Oxygen Software Development is off to Agile 2007. Four of us are speaking:

Ript™: Innovation and Collective Product Ownership
by Ken H. Judy and Ilio Krumins-Beens
XR11: Product Ownership
Thursday, 4:00pm

In 2006, Oxygen Media CEO Geraldine (Gerry) Laybourne, the woman largely responsible for Nickelodeon’s early success, partnered with her XP/Scrum development team to create a new mission and new revenue stream for her company. This experience report covers product conception through initial release of a single product. It describes how Gerry’s leadership qualities paired with agile practices to engender deep mutual trust and collective ownership over technical execution and business outcome. This unbounded collaboration provides a template for future projects at Oxygen and other organizations with innovation as part of their agile product development strategy.
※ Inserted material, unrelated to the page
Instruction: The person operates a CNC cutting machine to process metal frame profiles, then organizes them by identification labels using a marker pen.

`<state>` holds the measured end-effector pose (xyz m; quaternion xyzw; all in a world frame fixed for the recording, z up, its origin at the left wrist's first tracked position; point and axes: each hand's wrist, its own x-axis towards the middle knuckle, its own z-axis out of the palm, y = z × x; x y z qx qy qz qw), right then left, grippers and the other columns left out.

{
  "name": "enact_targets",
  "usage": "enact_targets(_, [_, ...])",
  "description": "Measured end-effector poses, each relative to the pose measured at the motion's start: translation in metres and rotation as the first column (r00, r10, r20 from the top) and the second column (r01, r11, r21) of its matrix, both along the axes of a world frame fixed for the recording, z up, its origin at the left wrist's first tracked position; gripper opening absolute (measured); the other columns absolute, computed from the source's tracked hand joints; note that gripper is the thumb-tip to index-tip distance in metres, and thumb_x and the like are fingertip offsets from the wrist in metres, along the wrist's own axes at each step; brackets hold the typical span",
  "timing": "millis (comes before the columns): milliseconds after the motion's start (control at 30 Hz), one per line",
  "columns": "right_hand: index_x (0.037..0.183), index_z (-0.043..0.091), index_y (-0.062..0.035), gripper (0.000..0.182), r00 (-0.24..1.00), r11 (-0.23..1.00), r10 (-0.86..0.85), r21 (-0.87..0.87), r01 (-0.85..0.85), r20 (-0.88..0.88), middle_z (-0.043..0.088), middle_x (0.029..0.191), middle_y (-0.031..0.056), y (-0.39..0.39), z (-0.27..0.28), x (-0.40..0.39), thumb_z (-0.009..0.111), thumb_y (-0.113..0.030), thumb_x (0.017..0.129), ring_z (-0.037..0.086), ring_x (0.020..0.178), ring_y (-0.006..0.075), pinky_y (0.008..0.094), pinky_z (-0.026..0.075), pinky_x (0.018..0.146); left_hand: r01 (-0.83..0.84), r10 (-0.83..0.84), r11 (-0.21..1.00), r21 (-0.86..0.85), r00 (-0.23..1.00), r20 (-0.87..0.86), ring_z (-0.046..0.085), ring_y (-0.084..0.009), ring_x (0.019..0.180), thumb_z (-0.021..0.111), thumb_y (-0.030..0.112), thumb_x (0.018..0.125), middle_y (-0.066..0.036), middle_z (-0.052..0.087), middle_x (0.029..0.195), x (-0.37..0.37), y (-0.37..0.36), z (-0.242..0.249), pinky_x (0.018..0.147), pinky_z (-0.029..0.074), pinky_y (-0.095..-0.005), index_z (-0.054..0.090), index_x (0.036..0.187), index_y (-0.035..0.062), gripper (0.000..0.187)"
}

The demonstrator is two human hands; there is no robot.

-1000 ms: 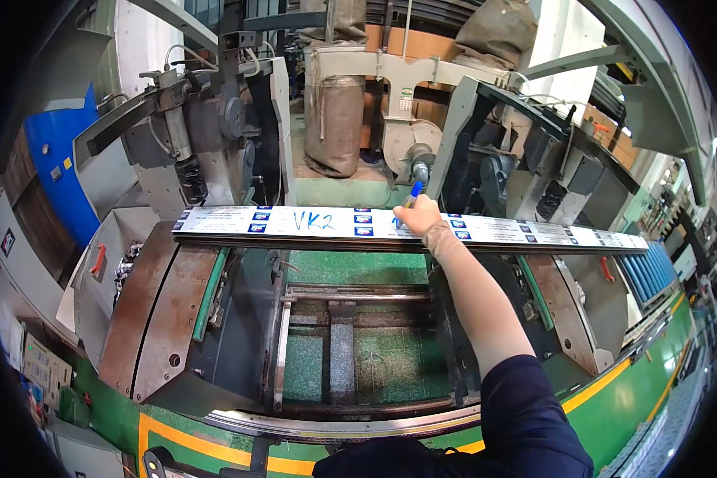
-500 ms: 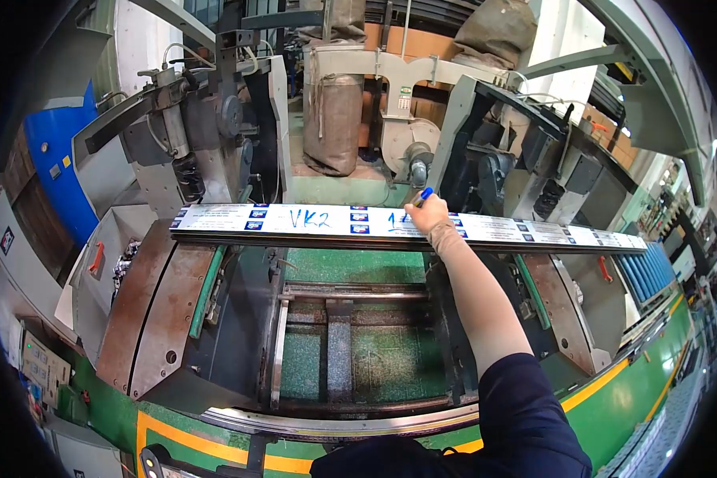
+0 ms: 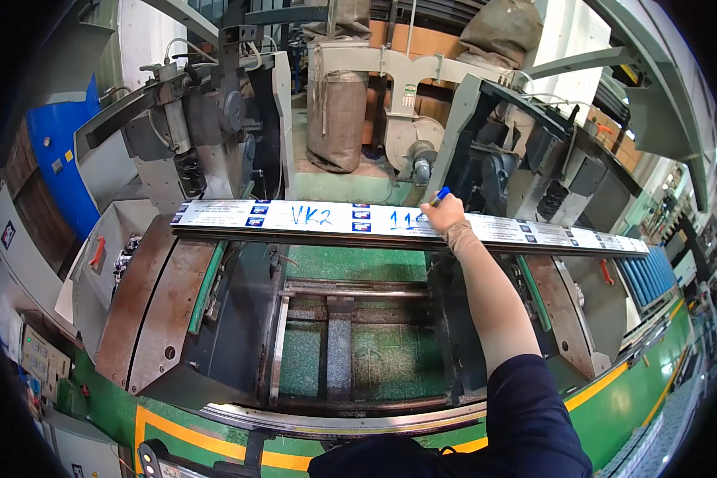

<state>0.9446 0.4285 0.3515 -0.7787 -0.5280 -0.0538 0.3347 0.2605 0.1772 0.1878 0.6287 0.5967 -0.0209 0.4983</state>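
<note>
My right hand (image 3: 446, 217) is closed around a blue-capped marker (image 3: 443, 193) and rests over a long profile bar (image 3: 327, 215). The bar's top carries white printed protective film with blue logos. Blue handwriting on the film reads "VK2", and further right "11" with another figure partly hidden by my hand. Lying crosswise, the bar spans the two sides of a machine, and dark edges show under its white face. My left hand is out of view.
Brown metal plates (image 3: 147, 319) flank a central frame (image 3: 339, 350) over the green floor. Upright machine heads (image 3: 187, 151) stand behind the bar on both sides. Blue rollers (image 3: 649, 275) are at the right. A grey bin (image 3: 95, 279) sits at the left.
My right hand has shifted slightly right along the bar with the marker. More blue strokes now show after the first "1".
</note>
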Motion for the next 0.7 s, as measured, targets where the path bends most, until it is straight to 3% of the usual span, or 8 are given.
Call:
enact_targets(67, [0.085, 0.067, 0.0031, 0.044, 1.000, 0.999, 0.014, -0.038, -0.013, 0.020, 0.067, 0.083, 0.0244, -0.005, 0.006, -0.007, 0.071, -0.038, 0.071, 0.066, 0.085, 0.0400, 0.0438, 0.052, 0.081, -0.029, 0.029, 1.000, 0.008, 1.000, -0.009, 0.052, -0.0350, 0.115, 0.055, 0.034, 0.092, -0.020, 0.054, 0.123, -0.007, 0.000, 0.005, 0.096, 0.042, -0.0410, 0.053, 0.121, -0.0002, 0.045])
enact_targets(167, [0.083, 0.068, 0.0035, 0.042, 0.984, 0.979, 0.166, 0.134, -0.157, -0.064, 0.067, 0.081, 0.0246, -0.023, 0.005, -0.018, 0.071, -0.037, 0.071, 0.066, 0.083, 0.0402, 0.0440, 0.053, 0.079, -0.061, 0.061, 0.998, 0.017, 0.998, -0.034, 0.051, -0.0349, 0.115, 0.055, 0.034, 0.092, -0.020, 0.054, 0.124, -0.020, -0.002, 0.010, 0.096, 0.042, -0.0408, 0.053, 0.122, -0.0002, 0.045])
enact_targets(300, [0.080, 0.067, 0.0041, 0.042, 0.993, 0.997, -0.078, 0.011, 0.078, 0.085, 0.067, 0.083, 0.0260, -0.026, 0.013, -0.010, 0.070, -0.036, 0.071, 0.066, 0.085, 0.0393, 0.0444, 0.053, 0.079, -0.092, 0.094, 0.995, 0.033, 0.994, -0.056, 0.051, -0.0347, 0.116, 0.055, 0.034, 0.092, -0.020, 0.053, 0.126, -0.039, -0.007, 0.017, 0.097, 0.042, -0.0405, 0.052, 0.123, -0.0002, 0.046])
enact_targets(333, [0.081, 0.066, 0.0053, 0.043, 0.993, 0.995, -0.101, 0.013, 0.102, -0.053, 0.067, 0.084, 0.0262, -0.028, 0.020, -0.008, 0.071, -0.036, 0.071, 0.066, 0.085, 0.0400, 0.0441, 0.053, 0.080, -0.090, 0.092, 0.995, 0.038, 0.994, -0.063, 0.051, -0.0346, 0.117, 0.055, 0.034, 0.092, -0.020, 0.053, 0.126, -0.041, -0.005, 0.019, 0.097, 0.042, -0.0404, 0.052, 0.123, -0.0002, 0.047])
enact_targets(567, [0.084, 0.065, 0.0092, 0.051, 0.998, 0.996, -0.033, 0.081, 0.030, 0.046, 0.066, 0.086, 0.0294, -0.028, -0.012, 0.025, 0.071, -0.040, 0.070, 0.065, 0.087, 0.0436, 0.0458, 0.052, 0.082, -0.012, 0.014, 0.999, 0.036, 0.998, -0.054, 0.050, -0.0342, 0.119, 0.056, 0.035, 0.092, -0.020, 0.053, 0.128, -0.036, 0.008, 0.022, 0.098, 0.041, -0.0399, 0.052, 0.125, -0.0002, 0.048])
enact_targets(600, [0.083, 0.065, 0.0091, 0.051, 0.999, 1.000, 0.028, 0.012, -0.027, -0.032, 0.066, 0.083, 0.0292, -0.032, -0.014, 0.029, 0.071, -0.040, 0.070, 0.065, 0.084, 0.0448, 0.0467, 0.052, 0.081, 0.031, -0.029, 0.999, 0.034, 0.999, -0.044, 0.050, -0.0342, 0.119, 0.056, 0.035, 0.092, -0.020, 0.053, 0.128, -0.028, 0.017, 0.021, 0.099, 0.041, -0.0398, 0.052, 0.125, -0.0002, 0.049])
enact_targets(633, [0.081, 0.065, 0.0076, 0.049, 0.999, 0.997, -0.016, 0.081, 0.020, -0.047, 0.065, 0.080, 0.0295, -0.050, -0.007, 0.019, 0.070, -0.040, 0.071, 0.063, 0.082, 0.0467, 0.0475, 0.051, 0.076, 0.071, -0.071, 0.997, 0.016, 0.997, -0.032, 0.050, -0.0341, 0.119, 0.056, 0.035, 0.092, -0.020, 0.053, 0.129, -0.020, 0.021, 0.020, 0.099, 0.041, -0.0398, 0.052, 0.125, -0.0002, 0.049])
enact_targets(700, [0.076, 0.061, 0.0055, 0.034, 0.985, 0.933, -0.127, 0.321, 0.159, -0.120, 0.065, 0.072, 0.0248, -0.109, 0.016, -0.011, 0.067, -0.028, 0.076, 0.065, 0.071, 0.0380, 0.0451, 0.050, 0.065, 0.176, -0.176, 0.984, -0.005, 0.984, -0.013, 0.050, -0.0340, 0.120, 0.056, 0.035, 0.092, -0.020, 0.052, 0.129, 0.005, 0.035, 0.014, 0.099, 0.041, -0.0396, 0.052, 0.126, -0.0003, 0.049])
The Gentle Art of Pair Programming
Oksana Udovitska and Wendy Friedlander
Wednesday, 8:30am

The presenters build upon their experience as software professionals and the pair programming practices employed at Oxygen Media, the first and only cable Network owned and operated by women, to teach The Gentle Art of Pair Programming. This tutorial will cover the basic principles of pair programming, why it is a worthwhile practice and how to get started. Discussion will include how to take full advantage of pairing and how to cope with its challenges. For those new to pair programming, this will serve as a good introduction and include concrete first steps. For those already in a pairing environment, this presentation will include new viewpoints and interesting discussions on familiar topics. Additionally, everyone will benefit from the interactive and fun games for improving and enhancing communication skills. Being women in a male dominated profession gives the presenters unique perspectives and insights into pairing which they are eager to share in passionate and exciting ways.